### WORK INSTRUCTIONS:
Extract the complete listing and repeat it word for word.

### INFORMATION SUPPLIED:
···
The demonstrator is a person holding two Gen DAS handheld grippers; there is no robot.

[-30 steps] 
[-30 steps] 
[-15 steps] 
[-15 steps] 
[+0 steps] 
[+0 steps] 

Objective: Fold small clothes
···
### YOUR RESPONSE:
The demonstrator is a person holding two Gen DAS handheld grippers; there is no robot.

[-30 steps] 
[-30 steps] 
[-15 steps] 
[-15 steps] 
[+0 steps] 
[+0 steps] 

Objective: Fold small clothes

Here the output is complete.